- _Exercise goal_: Restate the listing that follows word for word, without its pictures.

===== Extracted data =====

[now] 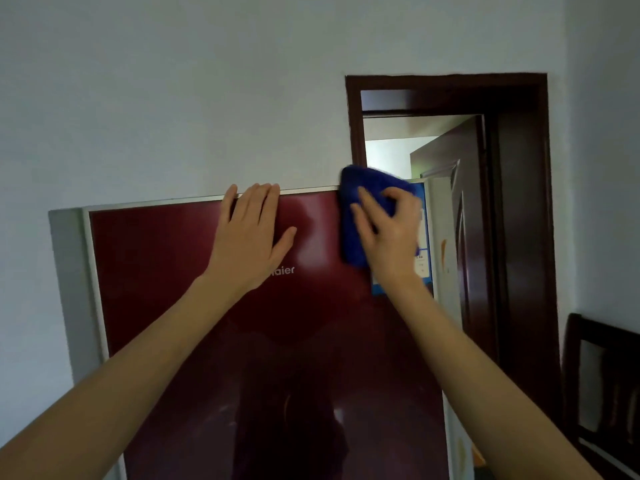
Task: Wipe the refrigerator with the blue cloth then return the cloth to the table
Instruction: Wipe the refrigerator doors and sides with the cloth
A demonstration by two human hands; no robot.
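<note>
The refrigerator (162, 265) has a glossy dark red door with a silver frame and fills the lower middle of the view. My left hand (249, 237) lies flat on the door's upper part, fingers spread, fingertips over the top edge. My right hand (388, 233) presses the blue cloth (353, 209) against the door's top right corner. The cloth is bunched and reaches a little above the top edge. A blue and white label (424, 261) on the door is partly hidden by my right hand.
A dark brown door frame (519, 202) stands right of the refrigerator, with its door (446, 157) swung open into a bright room. A dark wooden chair (602, 382) is at the lower right. White walls lie behind and to the left.
</note>
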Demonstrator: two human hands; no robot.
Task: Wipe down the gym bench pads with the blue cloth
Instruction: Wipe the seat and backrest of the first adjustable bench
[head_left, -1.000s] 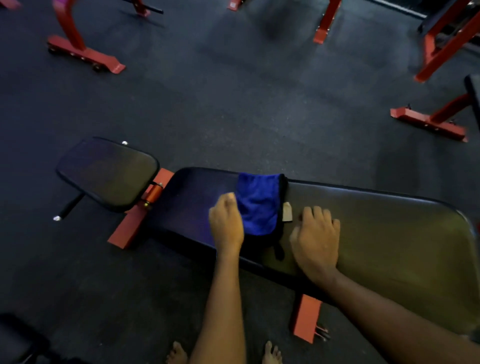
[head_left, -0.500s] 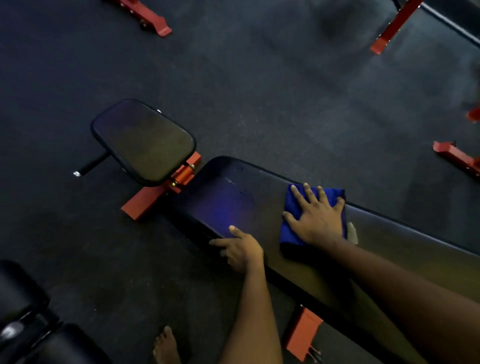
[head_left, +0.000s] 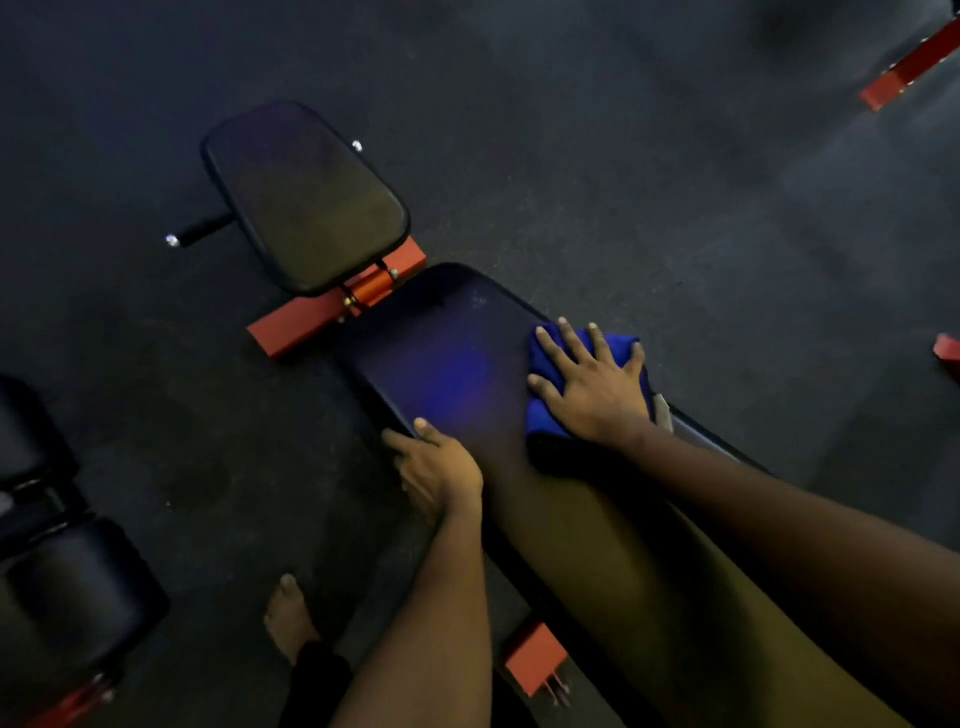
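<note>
Ahead of the blue cloth (head_left: 545, 415), the long pad (head_left: 597, 545) offers open surface up to its rounded far end. The right hand (head_left: 592, 387) lies flat on the cloth at the pad's far edge and the left hand (head_left: 441, 467) holds the near edge, leaving a narrow lane between them. Past the pad's end, a red crossbar (head_left: 306, 325) and an orange hinge (head_left: 371, 288) fill the gap before the seat pad (head_left: 306, 202). Another bench (head_left: 67, 587) stands well apart on the left, with open floor (head_left: 675, 182) between.
</note>
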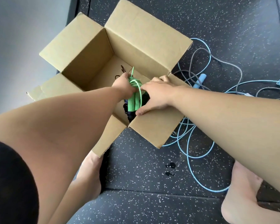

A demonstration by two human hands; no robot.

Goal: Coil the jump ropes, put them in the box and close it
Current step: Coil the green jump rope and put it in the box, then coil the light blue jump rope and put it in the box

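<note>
1 open box [87, 62] on floor [152, 175]: left hand [123, 84], fingers grasping coiled green jump rope [132, 102] inside; right hand [155, 96] on right flap [155, 126], fingers' grasp cannot be told.

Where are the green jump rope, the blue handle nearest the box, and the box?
green jump rope [131, 103], head view, on its handles.
blue handle [200, 80], head view, its middle.
box [87, 59], head view, inner left wall.

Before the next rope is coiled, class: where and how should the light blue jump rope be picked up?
By its handle beside the box, from above: the handle lies flat on the floor, while its cord loops tangle with a grey rope.
</note>
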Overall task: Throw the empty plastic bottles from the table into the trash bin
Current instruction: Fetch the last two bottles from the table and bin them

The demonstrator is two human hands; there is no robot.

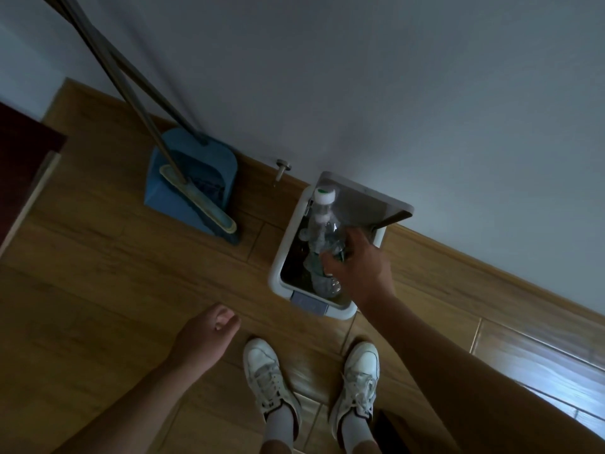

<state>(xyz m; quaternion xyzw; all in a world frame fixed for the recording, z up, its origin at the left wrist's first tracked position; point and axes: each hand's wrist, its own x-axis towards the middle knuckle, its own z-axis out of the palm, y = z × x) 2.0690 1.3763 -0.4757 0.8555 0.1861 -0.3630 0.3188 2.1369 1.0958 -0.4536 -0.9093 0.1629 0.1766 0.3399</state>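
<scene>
A white rectangular trash bin [278, 257] stands on the wooden floor against the wall, its lid [366, 201] raised. My right hand [357, 267] is over the bin's opening, shut on a clear plastic bottle [322, 221] with a white cap that points toward the wall. Other clear bottles [324, 283] lie inside the bin below it. My left hand [206, 339] hangs over the floor to the left of the bin, fingers loosely curled with nothing in them.
A blue dustpan [196, 165] and a broom [199, 201] lean against the wall left of the bin. A metal door stop [282, 168] sits on the floor between them. A dark piece of furniture [23, 165] is at the far left. My white shoes [271, 375] stand before the bin.
</scene>
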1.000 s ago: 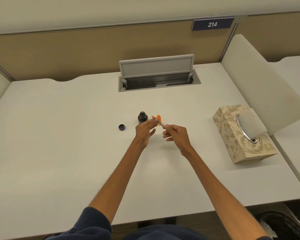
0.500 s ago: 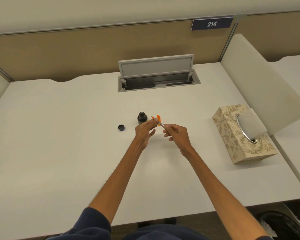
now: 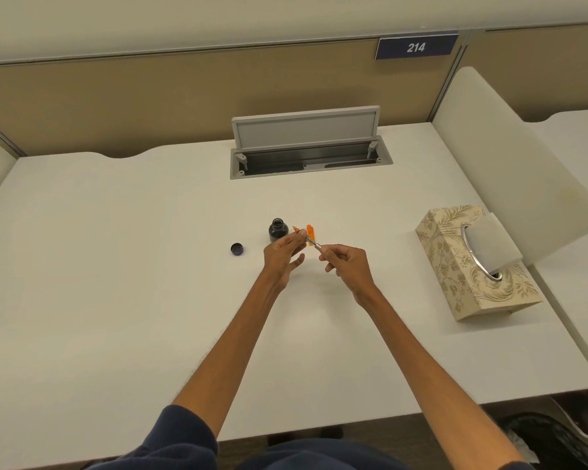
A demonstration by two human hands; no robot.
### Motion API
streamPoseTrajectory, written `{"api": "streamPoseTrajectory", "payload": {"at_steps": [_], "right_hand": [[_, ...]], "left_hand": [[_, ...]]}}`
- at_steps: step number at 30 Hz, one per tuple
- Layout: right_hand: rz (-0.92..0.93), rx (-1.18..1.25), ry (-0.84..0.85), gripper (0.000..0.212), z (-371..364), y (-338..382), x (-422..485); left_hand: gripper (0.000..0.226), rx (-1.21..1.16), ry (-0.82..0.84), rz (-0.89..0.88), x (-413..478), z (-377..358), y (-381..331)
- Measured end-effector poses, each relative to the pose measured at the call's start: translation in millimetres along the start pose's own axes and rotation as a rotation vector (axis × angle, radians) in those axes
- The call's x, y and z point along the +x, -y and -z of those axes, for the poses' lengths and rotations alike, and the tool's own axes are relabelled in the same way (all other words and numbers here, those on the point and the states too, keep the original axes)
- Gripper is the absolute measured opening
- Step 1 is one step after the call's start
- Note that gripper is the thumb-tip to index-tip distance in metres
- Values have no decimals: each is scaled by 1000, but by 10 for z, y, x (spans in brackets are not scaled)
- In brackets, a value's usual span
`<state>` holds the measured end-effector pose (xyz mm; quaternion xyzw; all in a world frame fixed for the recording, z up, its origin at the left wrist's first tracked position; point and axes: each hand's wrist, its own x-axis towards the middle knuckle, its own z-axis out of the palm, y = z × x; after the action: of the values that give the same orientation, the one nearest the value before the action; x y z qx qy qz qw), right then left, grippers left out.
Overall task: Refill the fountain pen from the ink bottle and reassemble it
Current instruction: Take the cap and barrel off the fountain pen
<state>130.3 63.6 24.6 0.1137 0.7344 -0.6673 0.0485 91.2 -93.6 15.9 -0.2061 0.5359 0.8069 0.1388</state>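
The left hand [image 3: 284, 254] pinches the orange front of the fountain pen [image 3: 314, 244] between thumb and forefinger, and the right hand [image 3: 347, 266] pinches its slim silver rear. The pen's long axis slants between the two sets of fingertips. Its orange tip points past the left fingers toward the open ink bottle [image 3: 278, 229], just beyond them and nearer the left hand.

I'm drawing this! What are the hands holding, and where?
A thin silvery pen part: the left hand pinches one end, the right hand the other.
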Motion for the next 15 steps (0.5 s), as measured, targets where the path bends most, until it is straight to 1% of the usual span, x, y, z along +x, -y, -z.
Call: {"api": "streamPoseTrajectory", "payload": {"at_steps": [4,8,11,15], "right_hand": [[3,-3,12,20,30,-10,-11],[-19,-43,72,21,83,-19,-42],[-43,-50,125,21,146,-46,-84],[-44,-48,123,25,213,-59,-136]], "left_hand": [[9,-18,-1,-27,12,23,-13],[10,-57,-35,-50,37,47,-41],[15,-80,-72,-73,84,97,-72],[25,-50,-89,-104,125,156,-118]]}}
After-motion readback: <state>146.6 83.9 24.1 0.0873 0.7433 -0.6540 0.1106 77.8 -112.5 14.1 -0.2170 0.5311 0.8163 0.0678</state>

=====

- _The answer_:
[now] 
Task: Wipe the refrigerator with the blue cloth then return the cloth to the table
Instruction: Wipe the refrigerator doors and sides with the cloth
A demonstration by two human hands; no robot.
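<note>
The refrigerator (162, 265) has a glossy dark red door with a silver frame and fills the lower middle of the view. My left hand (249, 237) lies flat on the door's upper part, fingers spread, fingertips over the top edge. My right hand (388, 233) presses the blue cloth (353, 209) against the door's top right corner. The cloth is bunched and reaches a little above the top edge. A blue and white label (424, 261) on the door is partly hidden by my right hand.
A dark brown door frame (519, 202) stands right of the refrigerator, with its door (446, 157) swung open into a bright room. A dark wooden chair (602, 382) is at the lower right. White walls lie behind and to the left.
</note>
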Demonstrator: two human hands; no robot.
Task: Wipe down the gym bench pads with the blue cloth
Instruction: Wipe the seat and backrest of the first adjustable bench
[head_left, -1.000s] 
[head_left, -0.500s] 
[head_left, +0.000s] 
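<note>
Ahead of the blue cloth (head_left: 545, 415), the long pad (head_left: 597, 545) offers open surface up to its rounded far end. The right hand (head_left: 592, 387) lies flat on the cloth at the pad's far edge and the left hand (head_left: 441, 467) holds the near edge, leaving a narrow lane between them. Past the pad's end, a red crossbar (head_left: 306, 325) and an orange hinge (head_left: 371, 288) fill the gap before the seat pad (head_left: 306, 202). Another bench (head_left: 67, 587) stands well apart on the left, with open floor (head_left: 675, 182) between.
</note>
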
A demonstration by two human hands; no robot.

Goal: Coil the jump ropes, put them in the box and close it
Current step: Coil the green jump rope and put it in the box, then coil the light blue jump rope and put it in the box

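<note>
1 open box [87, 62] on floor [152, 175]: left hand [123, 84], fingers grasping coiled green jump rope [132, 102] inside; right hand [155, 96] on right flap [155, 126], fingers' grasp cannot be told.

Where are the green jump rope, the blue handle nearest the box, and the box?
green jump rope [131, 103], head view, on its handles.
blue handle [200, 80], head view, its middle.
box [87, 59], head view, inner left wall.

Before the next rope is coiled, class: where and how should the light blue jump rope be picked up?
By its handle beside the box, from above: the handle lies flat on the floor, while its cord loops tangle with a grey rope.
</note>
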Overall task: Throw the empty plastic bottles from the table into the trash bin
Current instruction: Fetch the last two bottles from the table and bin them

The demonstrator is two human hands; there is no robot.


<state>(xyz m; quaternion xyzw; all in a world frame fixed for the recording, z up, its origin at the left wrist's first tracked position; point and axes: each hand's wrist, its own x-axis towards the middle knuckle, its own z-axis out of the palm, y = z × x) 2.0690 1.3763 -0.4757 0.8555 0.1861 -0.3630 0.3188 2.1369 1.0958 -0.4536 -0.9093 0.1629 0.1766 0.3399</state>
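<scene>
A white rectangular trash bin [278, 257] stands on the wooden floor against the wall, its lid [366, 201] raised. My right hand [357, 267] is over the bin's opening, shut on a clear plastic bottle [322, 221] with a white cap that points toward the wall. Other clear bottles [324, 283] lie inside the bin below it. My left hand [206, 339] hangs over the floor to the left of the bin, fingers loosely curled with nothing in them.
A blue dustpan [196, 165] and a broom [199, 201] lean against the wall left of the bin. A metal door stop [282, 168] sits on the floor between them. A dark piece of furniture [23, 165] is at the far left. My white shoes [271, 375] stand before the bin.
</scene>
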1.000 s ago: 
0.500 s ago: 
now: 
A demonstration by two human hands; no robot.
### Motion API
streamPoseTrajectory, written `{"api": "streamPoseTrajectory", "payload": {"at_steps": [_], "right_hand": [[_, ...]], "left_hand": [[_, ...]]}}`
- at_steps: step number at 30 Hz, one per tuple
- Layout: right_hand: rz (-0.92..0.93), rx (-1.18..1.25), ry (-0.84..0.85), gripper (0.000..0.212), z (-371..364), y (-338..382), x (-422..485); left_hand: gripper (0.000..0.226), rx (-1.21..1.16), ry (-0.82..0.84), rz (-0.89..0.88), x (-413..478), z (-377..358), y (-381..331)
- Measured end-effector poses, each relative to the pose measured at the call's start: translation in millimetres along the start pose's own axes and rotation as a rotation vector (axis × angle, radians) in those axes
- The call's x, y and z point along the +x, -y and -z of those axes, for the poses' lengths and rotations alike, and the tool's own axes are relabelled in the same way (all other words and numbers here, those on the point and the states too, keep the original axes)
- Gripper is the absolute measured opening
- Step 1 is one step after the call's start
- Note that gripper is the thumb-tip to index-tip distance in metres
- Values have no decimals: each is scaled by 1000, but by 10 for z, y, x (spans in brackets are not scaled)
- In brackets, a value's usual span
`<state>` holds the measured end-effector pose (xyz mm; quaternion xyzw; all in a world frame fixed for the recording, z up, its origin at the left wrist's first tracked position; point and axes: each hand's wrist, its own x-axis towards the middle knuckle, its own z-axis out of the palm, y = z × x; after the action: of the values that give the same orientation, the one nearest the value before the action; x y z qx qy qz qw), right then left, grippers left out.
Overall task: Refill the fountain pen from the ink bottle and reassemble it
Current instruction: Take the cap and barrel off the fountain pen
<state>130.3 63.6 24.6 0.1137 0.7344 -0.6673 0.0485 91.2 -93.6 15.9 -0.2061 0.5359 0.8069 0.1388</state>
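The left hand [image 3: 284, 254] pinches the orange front of the fountain pen [image 3: 314, 244] between thumb and forefinger, and the right hand [image 3: 347, 266] pinches its slim silver rear. The pen's long axis slants between the two sets of fingertips. Its orange tip points past the left fingers toward the open ink bottle [image 3: 278, 229], just beyond them and nearer the left hand.

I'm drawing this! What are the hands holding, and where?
A thin silvery pen part: the left hand pinches one end, the right hand the other.
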Motion for the next 15 steps (0.5 s), as measured, targets where the path bends most, until it is straight to 1% of the usual span, x, y, z along +x, -y, -z.
Call: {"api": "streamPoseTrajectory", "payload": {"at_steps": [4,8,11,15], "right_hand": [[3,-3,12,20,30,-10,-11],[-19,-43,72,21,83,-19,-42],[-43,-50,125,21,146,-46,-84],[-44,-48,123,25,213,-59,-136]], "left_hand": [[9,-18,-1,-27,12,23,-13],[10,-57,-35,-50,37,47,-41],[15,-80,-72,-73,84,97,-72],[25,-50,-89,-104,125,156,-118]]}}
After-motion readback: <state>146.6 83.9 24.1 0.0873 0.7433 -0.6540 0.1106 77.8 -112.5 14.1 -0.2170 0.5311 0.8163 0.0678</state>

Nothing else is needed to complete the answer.